Despite the December look, this is actually July: the great British summer we know and love…
The most striking thing about visiting the Farne Islands is how unaware people seem of the Christian history of the area. I simply cannot understand this; regardless of one’s own personal faith, we should be able to recognize and appreciate the extraordinary value of this heritage. I never could understand what hides behind this hurried willingness to erase one’s own past, and to get rid of one’s own history.
And yet, in some ways, this is a useful (though painful) lesson about how culture cannot preserve faith. The Orthodox have always had a strange relationship with culture; especially over the last few centuries, we’ve had a strong tendency to make an idol out of our ethnicity and our national culture at the expense of the living, true faith. I cannot recall how many times I’ve been told that nationality and culture preserve our faith. Well, a pilgrimage to the Farne Isles should cure anybody of this disease.
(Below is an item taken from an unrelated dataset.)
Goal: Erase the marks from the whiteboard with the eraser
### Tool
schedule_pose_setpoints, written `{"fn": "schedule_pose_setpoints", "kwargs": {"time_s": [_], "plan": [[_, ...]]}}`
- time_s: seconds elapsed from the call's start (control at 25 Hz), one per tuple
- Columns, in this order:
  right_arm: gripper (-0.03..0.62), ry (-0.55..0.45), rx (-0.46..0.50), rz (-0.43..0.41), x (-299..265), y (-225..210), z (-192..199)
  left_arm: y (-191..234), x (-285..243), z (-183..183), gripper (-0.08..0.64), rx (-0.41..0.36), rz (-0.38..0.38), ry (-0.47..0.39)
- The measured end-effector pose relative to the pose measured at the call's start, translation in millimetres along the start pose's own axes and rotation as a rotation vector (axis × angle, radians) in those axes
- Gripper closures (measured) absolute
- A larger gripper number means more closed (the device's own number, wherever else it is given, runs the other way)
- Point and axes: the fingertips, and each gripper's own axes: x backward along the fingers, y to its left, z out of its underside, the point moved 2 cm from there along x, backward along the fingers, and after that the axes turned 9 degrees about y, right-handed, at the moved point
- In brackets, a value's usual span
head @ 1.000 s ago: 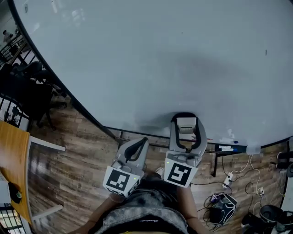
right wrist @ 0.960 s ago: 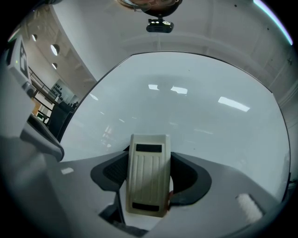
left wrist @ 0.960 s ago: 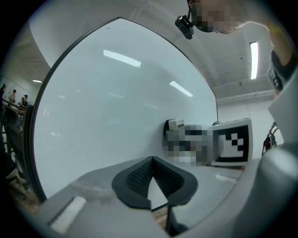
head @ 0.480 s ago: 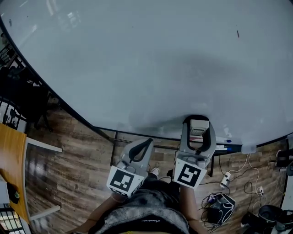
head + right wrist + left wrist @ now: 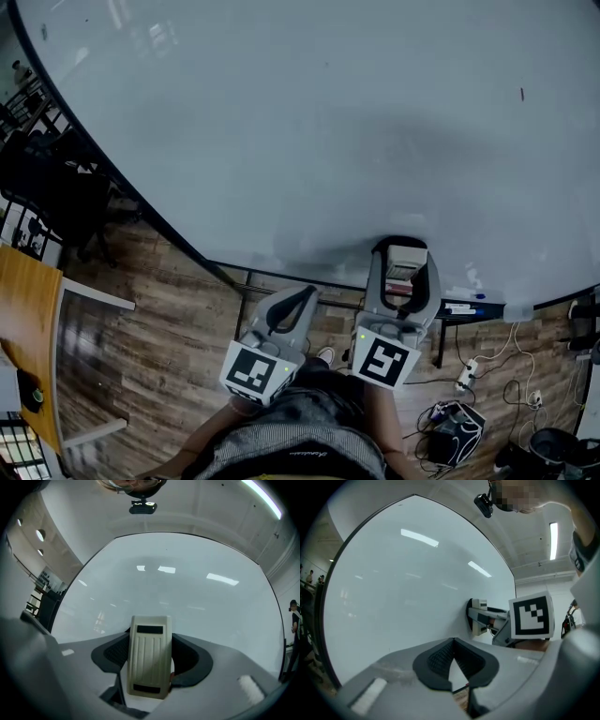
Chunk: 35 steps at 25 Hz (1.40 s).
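The whiteboard (image 5: 309,122) fills the upper head view, with one small dark mark (image 5: 522,94) at its upper right. My right gripper (image 5: 403,247) is shut on a beige ribbed eraser (image 5: 406,262) near the board's lower edge. The left gripper view shows the eraser (image 5: 478,616) with its dark face against the whiteboard (image 5: 403,583). The eraser (image 5: 149,660) stands between the right gripper's (image 5: 150,654) pads, before the whiteboard (image 5: 178,583). My left gripper (image 5: 306,292) hangs lower left of it, shut and empty, and is off the board. The left gripper's (image 5: 453,649) pads meet.
A marker tray (image 5: 461,306) runs under the board's lower right edge. Cables and a power strip (image 5: 466,375) and a dark bag (image 5: 455,429) lie on the wooden floor at the right. Dark chairs (image 5: 56,192) and an orange desk (image 5: 23,319) stand at the left.
The right gripper with the eraser has shifted a little right along the board's lower edge, and the left gripper went with it. The head view has swayed.
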Motion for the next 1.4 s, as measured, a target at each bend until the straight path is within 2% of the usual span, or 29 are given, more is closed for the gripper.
{"fn": "schedule_pose_setpoints", "kwargs": {"time_s": [0.24,0.6,0.76,0.88,1.0,1.16,1.32,1.4], "plan": [[0.327,0.008,-0.006,-0.022,-6.1,51.2,-9.9,36.8,24.0,-0.6,0.561,-0.032,0.001,0.007],[0.327,-0.004,0.002,-0.028,-14.5,119.3,-26.3,94.2,61.9,2.5,0.561,-0.026,-0.008,0.004],[0.327,-0.017,0.002,-0.035,-18.6,152.2,-32.9,121.3,79.8,2.6,0.561,-0.055,-0.015,-0.01],[0.327,-0.019,0.002,-0.035,-20.7,175.2,-37.3,140.9,95.1,3.5,0.561,-0.055,-0.028,-0.007],[0.327,-0.025,0.018,-0.051,-23.3,196.2,-40.6,154.7,105.8,3.8,0.561,-0.017,-0.034,-0.014],[0.327,-0.021,0.027,-0.087,-25.7,228.8,-43.5,173.0,122.4,9.7,0.561,-0.039,-0.044,-0.011],[0.327,-0.017,0.053,-0.084,-27.2,248.3,-47.3,187.6,137.5,10.2,0.561,-0.016,-0.052,-0.019],[0.327,-0.014,0.05,-0.073,-27.4,250.7,-48.0,193.8,142.0,11.8,0.561,-0.035,-0.052,-0.018]]}}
When you face these lonely and deserted isles, when find yourself surrounded by these huge, dark cliffs, when the harsh, unwelcome character of these seas hits you, you realise what sort of strength and faith St Cuthbert must have had. We all idealise the lives of the early Celtic saints; it’s unavoidable. We imagine these romantic characters, washed in light and supported by grace; pain, fear and disease never seem very real in relation to them. It’s almost as if they’re faking it, we image they go through these temptations untouched by weakness, unaffected by suffering.
And then, you come here. And all you see are bare rocks coming out of the sea; not one tree, not one place of shelter; no detail to catch one’s eyes. There’s nothing frail, nothing delicate about these small isles. To live here must have been hell. Pure hell. The only thing I could think of was Christ descending into Hell; my thoughts could not let go of this image. These saints came here to confront hell, and to wait for their Saviour.
And THIS sort of faith, THIS sort of life is lost to most of the people you meet. Culture could not even preserve something as monumental as St Cuthbert’s heritage. Because, in reality, faith is not something which can be preserved. Faith is a living being, it has to breathe, it has to find a human heart in order to remain alive. Once we lock it up in a museum of any kind, it dies away.
At the end of this pilgrimage, I remain even more convinced that faith is God’s gift to a living human being. It has nothing to do with nationalism, nothing to do with culture, nothing to do with any of these created ‘selves’ of our society. Faith is always personal, and always alive: here and now, in this human heart.